Slow oxidizers also commonly suffer from food sensitivities, often a sensitivity to milk and other dairy products. For this reason, many of these people avoid milk products which are a good source of calcium. Unless an effort is made to include other calcium-rich foods, the diet is low in key bone-building elements including calcium and magnesium.
Most slow oxidizers have a deficiency of available copper. The copper-binding proteins are not produced in sufficient quantity due to low adrenal gland activity. As a result, copper is not able to be utilized adequately. Since copper is essential for the retention of calcium in the bones, bio-unavailability of copper contributes to demineralization of the bones. Slow oxidizers are often deficient in zinc and manganese; two elements needed for bone growth. There is also commonly a deficiency of available magnesium. Although magnesium may appear high in the hair tissue, it is not available for use. Magnesium is essential for normal calcium metabolism. To make matters worse, magnesium is frequently deficient in modern diets.
Slow oxidizers are commonly plagued with toxic metal poisoning. As will be explained in the next section, toxic metals often play a role in the development of osteoporosis.
Lead poisoning is also commonly associated with bone problems. Lead interferes with calcium metabolism and can replace calcium in storage sites.
Studies indicate that a wide range of nutrients are involved in bone formation and bone maintenance. We have discussed the importance of calcium, magnesium, zinc, copper and manganese. Boron appears to assist calcium retention in the bones. Vitamin C is required for maintenance of the bone matrix. Vitamin D assists in calcium absorption. The adrenal glands require still other nutrients such as pantothenic acid and vitamins A and E.

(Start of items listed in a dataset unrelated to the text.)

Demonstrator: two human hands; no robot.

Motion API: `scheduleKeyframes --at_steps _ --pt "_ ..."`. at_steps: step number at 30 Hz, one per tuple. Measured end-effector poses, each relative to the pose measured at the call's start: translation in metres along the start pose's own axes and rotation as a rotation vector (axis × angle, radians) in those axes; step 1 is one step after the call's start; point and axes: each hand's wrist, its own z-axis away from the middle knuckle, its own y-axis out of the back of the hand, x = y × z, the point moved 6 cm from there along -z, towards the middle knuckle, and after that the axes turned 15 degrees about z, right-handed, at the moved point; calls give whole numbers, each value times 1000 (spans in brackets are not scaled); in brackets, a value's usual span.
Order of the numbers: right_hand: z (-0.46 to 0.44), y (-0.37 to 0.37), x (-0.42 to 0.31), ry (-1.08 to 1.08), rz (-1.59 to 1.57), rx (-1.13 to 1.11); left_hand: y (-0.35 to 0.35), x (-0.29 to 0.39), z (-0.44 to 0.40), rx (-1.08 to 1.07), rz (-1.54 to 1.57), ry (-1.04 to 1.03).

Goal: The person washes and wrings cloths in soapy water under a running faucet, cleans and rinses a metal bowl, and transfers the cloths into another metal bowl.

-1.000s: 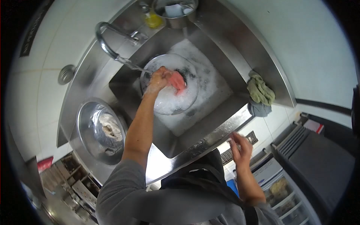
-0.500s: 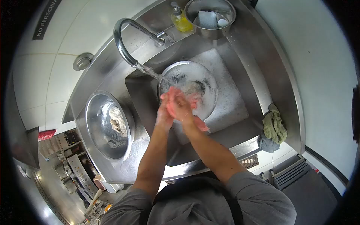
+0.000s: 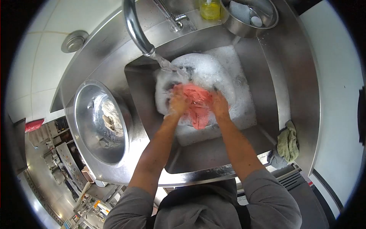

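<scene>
A wet coral-pink cloth (image 3: 197, 108) lies spread over a round metal bowl full of white suds (image 3: 206, 63), inside the sink. My left hand (image 3: 178, 102), a little blurred, grips the left side of the cloth. On the cloth's right side, my right hand (image 3: 219, 103) is closed on its edge, fingertips partly hidden by cloth and foam. Water runs from the curved faucet (image 3: 138, 32) into the suds just beyond the cloth. Foam covers most of the bowl's rim.
Left of the sink stands a large metal bowl (image 3: 82, 126) with pale wet cloths (image 3: 112, 118). A soap bottle (image 3: 210, 10) and a small metal bowl (image 3: 244, 29) holding a sponge (image 3: 240, 12) sit behind. A green cloth (image 3: 288, 143) hangs over the right edge.
My hands have moved apart, and the bunched pink cloth is now spread between them. Foam has spilled over the bowl's rim. The view has shifted closer to the sink.
</scene>
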Motion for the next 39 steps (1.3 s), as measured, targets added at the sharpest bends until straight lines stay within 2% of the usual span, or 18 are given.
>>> scheduleKeyframes --at_steps 3,5,8,9,11,12,14,19,22,24,26,29,30,31,35,37,38,39 --pt "3 -64 23 -60 350 -93 -42 9 7 -233 -291 -135" --pt "8 -136 55 -17 426 -619 -83 -40 7 -558 -64 290" --pt "-7 -106 38 -120 163 -507 -100 -91 11 -532 271 605" --pt "-8 -102 39 -123 171 -512 -93 -88 3 -537 279 608" --pt "-21 -72 39 -201 191 -345 -75 -53 -23 -790 -124 236" --pt "-24 -54 34 -195 196 -332 -64 -38 -29 -778 -121 226" --pt "-26 2 -1 -111 -378 -223 -29 11 -42 -506 151 -97" --pt "-47 114 -88 152 -380 -42 24 75 -65 -554 562 -210" --pt "-36 181 -124 166 -547 -164 39 73 -86 -290 305 -517" --pt "-28 204 -125 145 -595 -113 41 52 -96 -197 402 -431" --pt "-26 212 -117 126 -651 -62 45 44 -104 -349 642 -113" --pt "-30 184 -93 83 -755 141 79 72 -95 -271 420 -355" --pt "-31 169 -98 220 -531 212 87 79 -92 -323 370 -405" --pt "-28 158 -106 352 -305 278 90 73 -93 -289 190 -86" --pt "-39 136 -152 346 -267 410 110 113 -58 -256 -68 -459" --pt "-60 116 -160 230 -451 157 148 131 -38 -115 350 -95" --pt "-64 96 -164 104 -611 -93 169 143 -30 -104 338 -84" --pt "-63 94 -172 121 -666 -59 190 156 -22 -60 474 -94"
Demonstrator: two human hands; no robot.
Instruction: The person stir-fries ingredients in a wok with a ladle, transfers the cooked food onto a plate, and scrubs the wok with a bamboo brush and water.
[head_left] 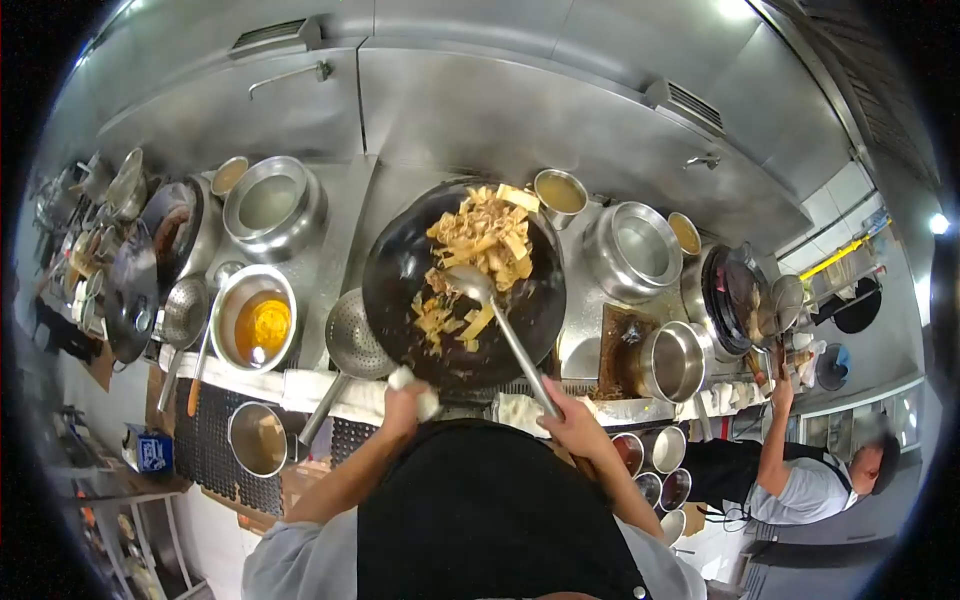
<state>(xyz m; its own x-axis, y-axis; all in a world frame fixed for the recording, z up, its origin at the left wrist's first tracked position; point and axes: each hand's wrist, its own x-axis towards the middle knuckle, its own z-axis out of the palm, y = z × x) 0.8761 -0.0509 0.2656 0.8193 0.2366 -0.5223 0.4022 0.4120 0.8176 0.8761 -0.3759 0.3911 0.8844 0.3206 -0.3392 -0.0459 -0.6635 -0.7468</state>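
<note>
With its forearm angled up from the lower right, the right hand has its fingers wrapped around the handle of a metal ladle, whose rounded bowl touches the glossy food pieces inside the dark, round wok at center. Reaching in from the lower left, the left hand clenches a bunched white cloth at the wok's near edge. Beside the wok's left side lies a perforated steel strainer; bare metal counter shows to the right.
</note>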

Fluoride has been tried as a treatment for osteoporosis. A major study reported in Medical World News, pp. 42-43, Oct. 23, 1989, showed increased bone density with calcium fluoride, but no reduction in fractures in 135 post-menopausal women. This is not a surprising result because fluoride is known to form a brittle bone structure. Fluoride therapy also carries risks of undesirable side effects.
Many of the causes of osteoporosis are well understood. Through the proper use of hair analysis, often a trend or tendency for osteoporosis can be identified years before symptoms appear. This trend may then be reversed through nutrition to alleviate the problem.
When symptoms have already appeared, we are often able to prevent worsening of bone demineralization. We have also seen remineralization of bone, although this is not commonly thought to be possible.
Proper maintenance of our bone structures requires a wide variety of nutrients, many of which are deficient in modern refined-food diets. Exercise also appears to offer benefits. However, excessive stress (even excessive exercise), can worsen the tendency for osteoporosis.
Prevention and nutritional correction of osteoporosis begins with a diet of high-quality natural foods and a regular exercise program. This is most important for women, who are more prone to osteoporosis. Hair analysis can then be used to guide the design of a diet and a supplement program to address each individual's particular deficiencies and imbalances.